Although the present study represents the first direct investigation of cross-script developmental changes in the neural basis of reading, there are several limitations in the current study. First, monosyllabic words were used in English, whereas two-character words were used in Chinese as monosyllabic words would not allow for a parallel phonological awareness task because of the many homophones in Chinese. This may have resulted in the rhyming judgment task in Chinese being more difficult than that in English. Even though task performance was taken account by including accuracy as a covariate in our analyses, it is possible that task differences influenced some of the cross-script developmental changes. Second, the present study used only a single task (i.e. rhyming judgment to visually presented words), and therefore, a more complex design with multiple tasks would be helpful to reveal the functions of each area in reading different scripts.
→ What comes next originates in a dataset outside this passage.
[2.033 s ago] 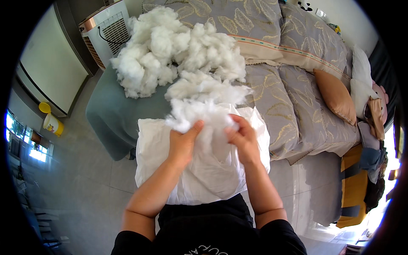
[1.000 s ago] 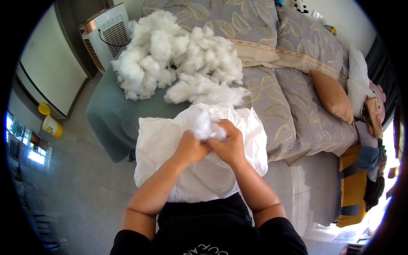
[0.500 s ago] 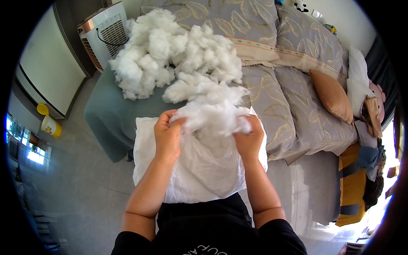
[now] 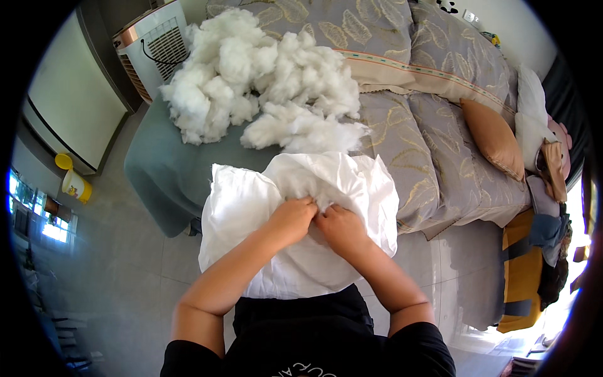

Third, we had a limited behavioral battery (i.e. rhyming judgments to auditorily presented words), and therefore, other behavioral tests such as visuo-orthographic assessment would be interesting to be include in brain-behavior correlation analyses in order to provide more direct evidence of specific effect of reading experience in different scripts.

Our study provides neurological evidence that in English, as compared to Chinese, a reading task requiring access to phonological representations relies more heavily on temporo-parietal regions involved in mapping from orthography to phonological representations. In addition, our study suggests that detailed orthographic processing in left visual association areas is more characteristic of English reading, while holistic orthographic analysis in right visual association areas is more important in Chinese reading. Only by using a cross linguistic developmental design were we able to show that there is increasing divergence between alphabetic and logographic writing systems due to the unique nature of their orthographic representations and their mappings of these representations to phonology.